Without the images, print every line of the material below exactly as given.

Segment Start: Provided entries

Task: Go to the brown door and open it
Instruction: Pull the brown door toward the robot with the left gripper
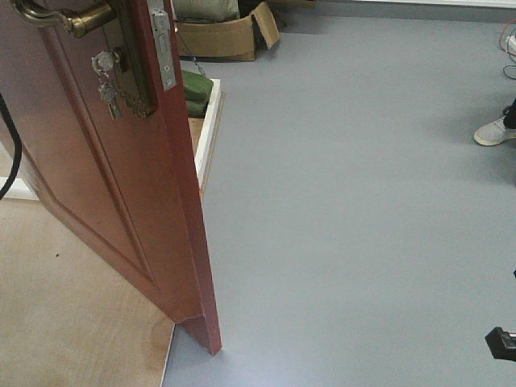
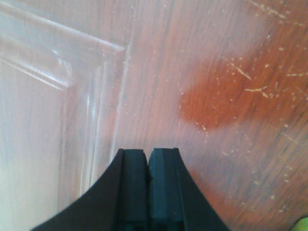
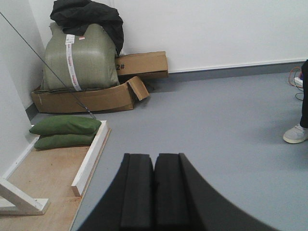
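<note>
**Brown door** (image 1: pixel 121 185): at 9 to 11 o'clock in the front view. Standing ajar, with the bottom corner of the free edge down at 6 o'clock, where the wood-look flooring (image 1: pixel 72 314) meets the grey floor (image 1: pixel 347 226). Brass lever handle (image 1: pixel 60 16) at 11 o'clock, keys (image 1: pixel 106 76) hanging just below it, silver latch plate (image 1: pixel 163 44) on the edge face, clear of any frame.

**Left jaws:** pressed together, nothing between them. Raised-panel door face fills the wrist view directly ahead. Contact with the wood cannot be told.

**Right jaws:** pressed together, empty, aimed out over the grey floor and away from the door.

**Step in hand (judged):** approach finished, latch released, door part open; widening the opening.

**Next move (judged):** steady push on the panel face with the closed left jaws, following the door's arc. No grip on the handle needed.

**Edges:**
- Door's free edge and latch plate near centre frame.
- White board edging (image 3: pixel 91 156) along the flooring step at 12 o'clock, with green sandbags (image 3: pixel 65 126) against it.
- Cardboard box (image 1: pixel 226 36) beyond.

**Open room:**
- Grey floor bare from 1 to 5 o'clock.
- Person's shoe (image 1: pixel 493 131) at 3 o'clock, well apart.
- Small black object (image 1: pixel 501 340) at 4 o'clock, frame corner, unidentified.
</note>
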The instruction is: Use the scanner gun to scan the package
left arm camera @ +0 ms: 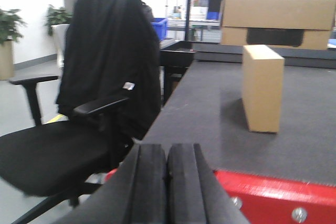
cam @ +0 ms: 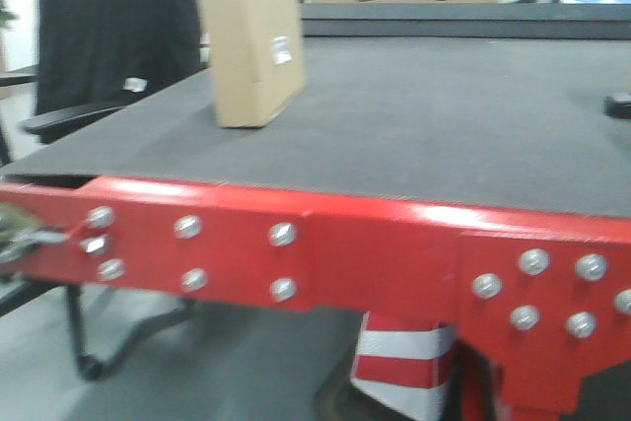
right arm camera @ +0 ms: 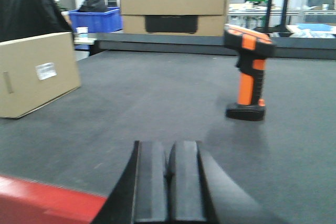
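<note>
Package (cam: 251, 56) stands upright on the dark table mat (cam: 444, 125), left side, near the front edge. Its white barcode label (cam: 281, 49) is on the side turned toward the middle of the table. My guess is it was set that way so a scanner coming from the right gets a clear line to the code.

Scanner gun (right arm camera: 249, 74) stands upright on its flat black base, right part of the mat, well apart from the package. The orange handle is vertical and free on all sides, so probably staged for an easy side grasp.

Right gripper (right arm camera: 169, 156) is low at the table's near edge, facing the gun. Its pads are pressed together with nothing between them. Left gripper (left arm camera: 167, 153) is the same: pads closed flat against each other, empty, sitting by the red frame (cam: 345, 244) and looking along the mat at the package. Neither touches anything.

Task looks not yet begun. The next step is likely the right jaws spreading and reaching for the handle.

Background: larger cardboard box (right arm camera: 173, 9) with a dark panel behind the table, a blue bin (right arm camera: 94, 19), and an office chair (left arm camera: 79, 114) with a black jacket on the left.
</note>
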`<state>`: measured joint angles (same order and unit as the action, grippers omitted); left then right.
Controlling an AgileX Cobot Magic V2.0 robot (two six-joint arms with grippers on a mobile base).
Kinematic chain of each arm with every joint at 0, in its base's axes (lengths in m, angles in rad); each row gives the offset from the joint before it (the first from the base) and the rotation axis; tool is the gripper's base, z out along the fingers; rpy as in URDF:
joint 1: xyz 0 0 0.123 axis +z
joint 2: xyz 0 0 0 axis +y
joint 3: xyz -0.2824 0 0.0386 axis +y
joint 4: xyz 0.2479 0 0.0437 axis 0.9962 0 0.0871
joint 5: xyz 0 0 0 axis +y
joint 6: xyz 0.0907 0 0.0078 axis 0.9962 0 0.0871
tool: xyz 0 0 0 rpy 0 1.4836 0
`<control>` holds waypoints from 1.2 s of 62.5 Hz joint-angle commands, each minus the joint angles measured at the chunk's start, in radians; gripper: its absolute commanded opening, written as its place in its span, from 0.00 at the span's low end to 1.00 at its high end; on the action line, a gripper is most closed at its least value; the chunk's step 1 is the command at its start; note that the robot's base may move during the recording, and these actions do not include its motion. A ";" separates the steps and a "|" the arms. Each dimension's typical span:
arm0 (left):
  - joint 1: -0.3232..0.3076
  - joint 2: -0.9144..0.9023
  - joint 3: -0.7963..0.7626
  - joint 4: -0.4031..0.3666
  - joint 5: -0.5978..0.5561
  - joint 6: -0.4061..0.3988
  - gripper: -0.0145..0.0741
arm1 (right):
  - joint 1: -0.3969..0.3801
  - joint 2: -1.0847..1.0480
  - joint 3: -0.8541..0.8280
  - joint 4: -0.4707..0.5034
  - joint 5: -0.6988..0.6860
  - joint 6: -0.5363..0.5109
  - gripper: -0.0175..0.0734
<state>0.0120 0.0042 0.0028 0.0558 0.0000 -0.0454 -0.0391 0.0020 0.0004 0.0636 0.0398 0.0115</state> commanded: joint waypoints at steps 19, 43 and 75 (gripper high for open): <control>-0.019 -0.004 -0.003 0.004 -0.020 0.005 0.06 | 0.000 -0.002 0.000 -0.004 -0.019 -0.002 0.01; -0.008 -0.004 -0.003 0.004 -0.020 0.005 0.06 | 0.000 -0.002 0.000 -0.004 -0.019 -0.002 0.01; -0.006 -0.004 -0.003 0.004 -0.020 0.005 0.06 | 0.000 -0.002 0.000 -0.004 -0.019 -0.002 0.01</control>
<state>0.0007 0.0042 0.0028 0.0558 0.0000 -0.0454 -0.0391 0.0020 0.0004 0.0636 0.0398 0.0115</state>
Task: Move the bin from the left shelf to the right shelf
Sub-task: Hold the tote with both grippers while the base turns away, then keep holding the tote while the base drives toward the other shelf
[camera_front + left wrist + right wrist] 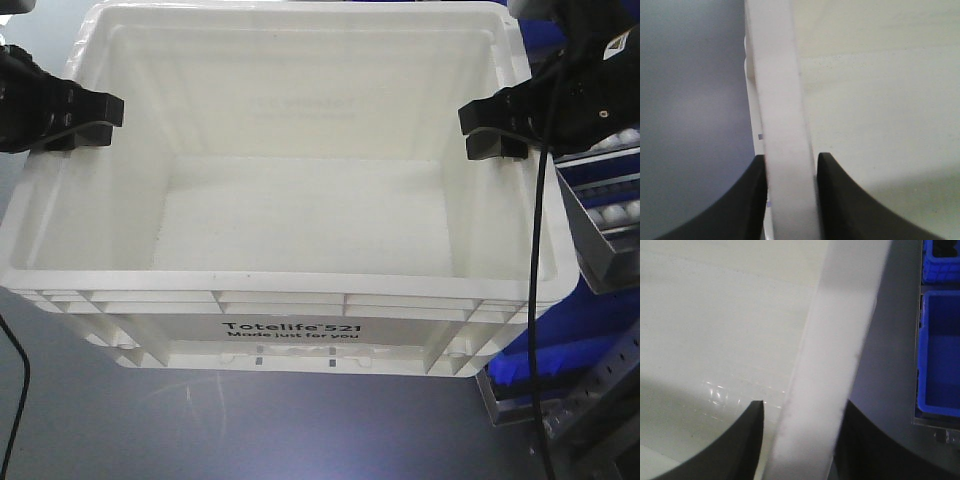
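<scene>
Grips the bin [290, 283] from both short sides, mouth upward and open toward the front-facing camera. Fills most of that view: white plastic, thick rim, ribbed outer walls, with black print [290, 332] on the near wall reading "Totelife 521 Made just for you".

Left tool [100, 118] closed down onto the bin's left rim, roughly midway along that side. In the left wrist view, dark fingers [747, 205] on either side of the white rim strip, one outside the wall and one inside, both flush against the plastic. Right tool [487, 130] clamped the same way on the right rim, opposite the left one. In the right wrist view, again a finger on the inner face of the wall and its partner on the outer face, with the rim sandwiched between them and touched on both sides.

Below and around the bin, a grey surface [250, 430]. Cannot tell from these views whether resting on it or held clear of it. Just beside the bin's right wall, a metal rack [600, 250] with pale rollers, tilted in the front view. Near it, blue plastic bins [940, 350], seen past the rim in the right wrist view and well apart from the tool. A black cable [540, 300] hanging from the right arm, crossing in front of the bin's near right corner and running down past the rack.
</scene>
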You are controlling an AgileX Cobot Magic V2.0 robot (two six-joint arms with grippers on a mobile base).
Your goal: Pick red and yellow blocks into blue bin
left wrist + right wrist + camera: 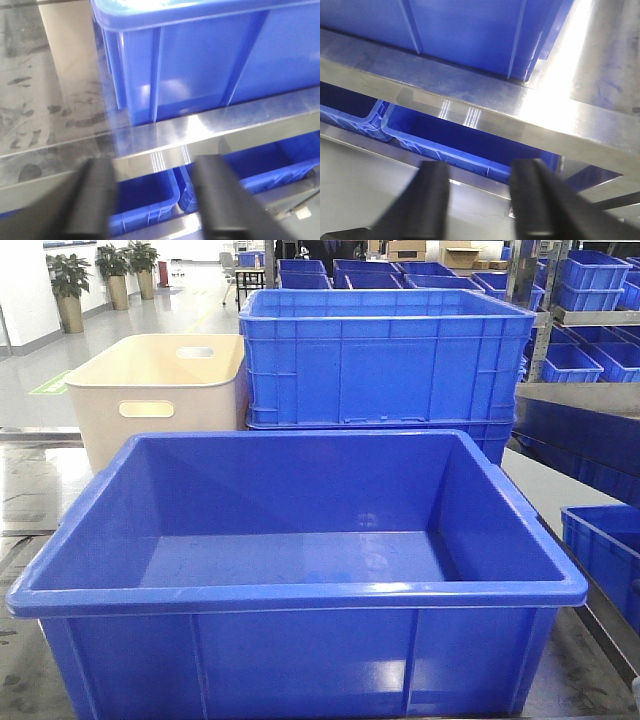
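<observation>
The blue bin (300, 595) stands nearest in the front view, its smooth inside bare. The red and yellow blocks are out of view in every frame. Neither arm shows in the front view. In the left wrist view my left gripper (152, 200) is open with nothing between its black fingers, held below and in front of the steel table edge (165, 145), under the bin's outer wall (200, 55). In the right wrist view my right gripper (477, 200) is open and empty too, below the table's steel edge (470, 105), with the bin's wall (465, 30) above.
Behind the bin stand a cream tub (160, 390) with handle cutouts and a ribbed blue crate (385, 355). More blue crates sit on shelves at the right (590, 285) and under the table (145, 197) (460, 135).
</observation>
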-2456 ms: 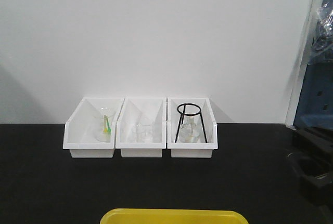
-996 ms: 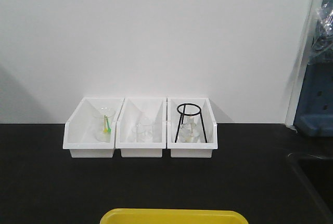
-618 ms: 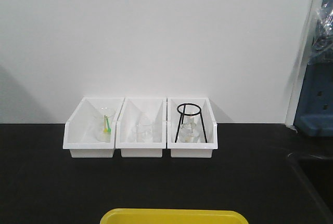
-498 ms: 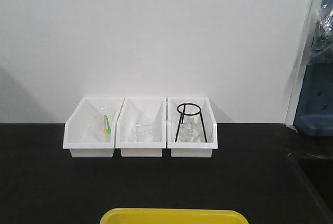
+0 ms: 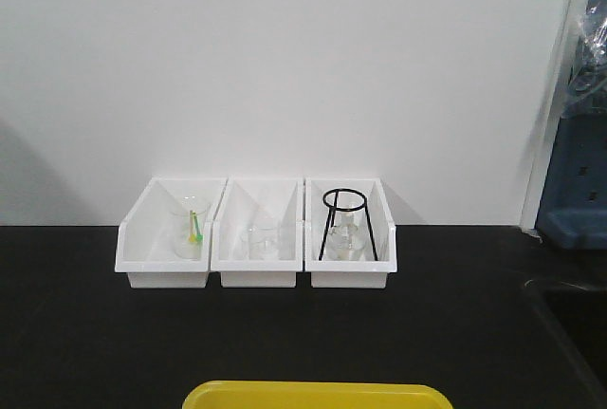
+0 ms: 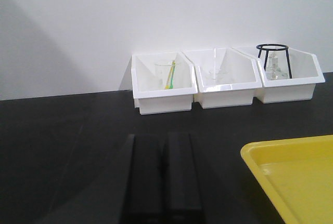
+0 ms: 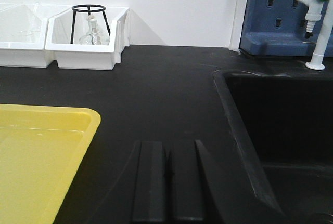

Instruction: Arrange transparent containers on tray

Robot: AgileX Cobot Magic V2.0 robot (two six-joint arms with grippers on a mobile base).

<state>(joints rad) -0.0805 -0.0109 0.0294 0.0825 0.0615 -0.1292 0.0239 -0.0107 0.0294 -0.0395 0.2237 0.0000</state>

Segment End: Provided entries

* **Answer box**
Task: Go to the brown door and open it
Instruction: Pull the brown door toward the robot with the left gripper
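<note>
**Brown door** (image 1: pixel 121 185): at 9 to 11 o'clock in the front view. Standing ajar, with the bottom corner of the free edge down at 6 o'clock, where the wood-look flooring (image 1: pixel 72 314) meets the grey floor (image 1: pixel 347 226). Brass lever handle (image 1: pixel 60 16) at 11 o'clock, keys (image 1: pixel 106 76) hanging just below it, silver latch plate (image 1: pixel 163 44) on the edge face, clear of any frame.

**Left jaws:** pressed together, nothing between them. Raised-panel door face fills the wrist view directly ahead. Contact with the wood cannot be told.

**Right jaws:** pressed together, empty, aimed out over the grey floor and away from the door.

**Step in hand (judged):** approach finished, latch released, door part open; widening the opening.

**Next move (judged):** steady push on the panel face with the closed left jaws, following the door's arc. No grip on the handle needed.

**Edges:**
- Door's free edge and latch plate near centre frame.
- White board edging (image 3: pixel 91 156) along the flooring step at 12 o'clock, with green sandbags (image 3: pixel 65 126) against it.
- Cardboard box (image 1: pixel 226 36) beyond.

**Open room:**
- Grey floor bare from 1 to 5 o'clock.
- Person's shoe (image 1: pixel 493 131) at 3 o'clock, well apart.
- Small black object (image 1: pixel 501 340) at 4 o'clock, frame corner, unidentified.
</note>
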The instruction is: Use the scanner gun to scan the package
left arm camera @ +0 ms: 
cam @ +0 ms: 
right arm camera @ +0 ms: 
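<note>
Package (cam: 251, 56) stands upright on the dark table mat (cam: 444, 125), left side, near the front edge. Its white barcode label (cam: 281, 49) is on the side turned toward the middle of the table. My guess is it was set that way so a scanner coming from the right gets a clear line to the code.

Scanner gun (right arm camera: 249, 74) stands upright on its flat black base, right part of the mat, well apart from the package. The orange handle is vertical and free on all sides, so probably staged for an easy side grasp.

Right gripper (right arm camera: 169, 156) is low at the table's near edge, facing the gun. Its pads are pressed together with nothing between them. Left gripper (left arm camera: 167, 153) is the same: pads closed flat against each other, empty, sitting by the red frame (cam: 345, 244) and looking along the mat at the package. Neither touches anything.

Task looks not yet begun. The next step is likely the right jaws spreading and reaching for the handle.

Background: larger cardboard box (right arm camera: 173, 9) with a dark panel behind the table, a blue bin (right arm camera: 94, 19), and an office chair (left arm camera: 79, 114) with a black jacket on the left.
</note>
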`<state>`: measured joint angles (same order and unit as the action, grippers omitted); left then right.
Controlling an AgileX Cobot Magic V2.0 robot (two six-joint arms with grippers on a mobile base).
Kinematic chain of each arm with every joint at 0, in its base's axes (lengths in m, angles in rad); each row gives the offset from the joint before it (the first from the base) and the rotation axis; tool is the gripper's base, z out along the fingers; rpy as in URDF:
joint 1: xyz 0 0 0.123 axis +z
joint 2: xyz 0 0 0 axis +y
joint 3: xyz -0.2824 0 0.0386 axis +y
joint 4: xyz 0.2479 0 0.0437 axis 0.9962 0 0.0871
joint 5: xyz 0 0 0 axis +y
joint 6: xyz 0.0907 0 0.0078 axis 0.9962 0 0.0871
tool: xyz 0 0 0 rpy 0 1.4836 0
`<control>` holds waypoints from 1.2 s of 62.5 Hz joint-angle commands, each minus the joint angles measured at the chunk's start, in radians; gripper: its absolute commanded opening, written as its place in its span, from 0.00 at the span's low end to 1.00 at its high end; on the action line, a gripper is most closed at its least value; the chunk's step 1 is the command at its start; note that the robot's base may move during the recording, and these actions do not include its motion. A ";" separates the steps and a "|" the arms. Each dimension's typical span:
arm0 (left):
  - joint 1: -0.3232..0.3076
  - joint 2: -0.9144..0.9023
  - joint 3: -0.7963..0.7626
  - joint 4: -0.4031..0.3666
  - joint 5: -0.5978..0.5561
  - joint 6: -0.4061..0.3988
  - gripper: -0.0145..0.0741
arm1 (right):
  - joint 1: -0.3969..0.3801
  - joint 2: -1.0847..1.0480
  - joint 3: -0.8541..0.8280
  - joint 4: -0.4707..0.5034
  - joint 5: -0.6988..0.6860
  - joint 6: -0.5363..0.5109
  - gripper: -0.0175..0.0734
<state>0.0120 0.0042 0.0028 0.0558 0.0000 -0.0454 -0.0391 0.0020 0.0004 0.0636 0.0398 0.0115</state> commanded: joint waypoints at steps 19, 43 and 75 (gripper high for open): <control>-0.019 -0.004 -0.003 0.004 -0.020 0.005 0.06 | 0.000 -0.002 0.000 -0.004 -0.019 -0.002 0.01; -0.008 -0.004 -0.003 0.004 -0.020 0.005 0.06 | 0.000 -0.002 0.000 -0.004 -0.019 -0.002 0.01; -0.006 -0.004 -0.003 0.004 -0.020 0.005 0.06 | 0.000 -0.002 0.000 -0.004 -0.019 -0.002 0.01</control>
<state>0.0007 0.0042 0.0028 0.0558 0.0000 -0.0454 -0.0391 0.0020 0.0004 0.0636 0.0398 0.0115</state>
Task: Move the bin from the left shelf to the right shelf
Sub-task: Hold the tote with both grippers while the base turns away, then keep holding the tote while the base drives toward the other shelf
[camera_front + left wrist + right wrist] 
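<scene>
Grips the bin [290, 283] from both short sides, mouth upward and open toward the front-facing camera. Fills most of that view: white plastic, thick rim, ribbed outer walls, with black print [290, 332] on the near wall reading "Totelife 521 Made just for you".

Left tool [100, 118] closed down onto the bin's left rim, roughly midway along that side. In the left wrist view, dark fingers [747, 205] on either side of the white rim strip, one outside the wall and one inside, both flush against the plastic. Right tool [487, 130] clamped the same way on the right rim, opposite the left one. In the right wrist view, again a finger on the inner face of the wall and its partner on the outer face, with the rim sandwiched between them and touched on both sides.

Below and around the bin, a grey surface [250, 430]. Cannot tell from these views whether resting on it or held clear of it. Just beside the bin's right wall, a metal rack [600, 250] with pale rollers, tilted in the front view. Near it, blue plastic bins [940, 350], seen past the rim in the right wrist view and well apart from the tool. A black cable [540, 300] hanging from the right arm, crossing in front of the bin's near right corner and running down past the rack.
</scene>
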You are controlling an AgileX Cobot Magic V2.0 robot (two six-joint arms with grippers on a mobile base).
Your goal: Pick red and yellow blocks into blue bin
left wrist + right wrist + camera: 
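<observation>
The blue bin (300, 595) stands nearest in the front view, its smooth inside bare. The red and yellow blocks are out of view in every frame. Neither arm shows in the front view. In the left wrist view my left gripper (152, 200) is open with nothing between its black fingers, held below and in front of the steel table edge (165, 145), under the bin's outer wall (200, 55). In the right wrist view my right gripper (477, 200) is open and empty too, below the table's steel edge (470, 105), with the bin's wall (465, 30) above.
Behind the bin stand a cream tub (160, 390) with handle cutouts and a ribbed blue crate (385, 355). More blue crates sit on shelves at the right (590, 285) and under the table (145, 197) (460, 135).
</observation>
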-2456 ms: 
-996 ms: 
-618 ms: 
-498 ms: 
+0 ms: 
+0 ms: 
+0 ms: 

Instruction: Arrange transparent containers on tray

Robot: AgileX Cobot Magic V2.0 robot (two six-joint arms with grippers on a mobile base).

<state>(joints rad) -0.0805 -0.0109 0.0294 0.0825 0.0615 -0.1292 0.0239 -0.0107 0.0294 -0.0395 0.2237 0.0000</state>

The exercise requires no additional output.